ACTION ITEM: Every word of the listing should be reproduced without alteration.

##### INPUT DATA

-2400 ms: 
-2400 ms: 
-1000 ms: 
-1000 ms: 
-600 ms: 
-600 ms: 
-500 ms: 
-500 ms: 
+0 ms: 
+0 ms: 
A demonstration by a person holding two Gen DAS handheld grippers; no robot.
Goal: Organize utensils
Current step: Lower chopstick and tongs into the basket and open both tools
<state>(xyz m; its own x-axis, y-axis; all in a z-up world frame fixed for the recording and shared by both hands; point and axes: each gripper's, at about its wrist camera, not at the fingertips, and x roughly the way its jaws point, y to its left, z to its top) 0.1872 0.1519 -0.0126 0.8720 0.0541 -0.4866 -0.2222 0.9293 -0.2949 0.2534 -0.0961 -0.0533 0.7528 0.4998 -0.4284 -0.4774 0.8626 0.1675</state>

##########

OUTPUT FOR THIS EXERCISE:
-2400 ms: 
-2400 ms: 
-1000 ms: 
-1000 ms: 
-600 ms: 
-600 ms: 
-500 ms: 
-500 ms: 
+0 ms: 
+0 ms: 
A demonstration by a person holding two Gen DAS handheld grippers; no robot.
Goal: Organize utensils
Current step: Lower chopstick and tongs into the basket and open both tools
<state>(xyz m; its own x-axis, y-axis; all in a z-up world frame fixed for the recording and shared by both hands; point and axes: each gripper's, at about its wrist camera, not at the fingertips, and x roughly the way its jaws point, y to its left, z to its top) 0.1872 0.1519 -0.0126 0.8720 0.0541 -0.4866 -0.2222 0.9293 -0.2949 0.2534 -0.0961 -0.0533 0.7528 0.4998 -0.4284 -0.4774 0.8626 0.1675</state>

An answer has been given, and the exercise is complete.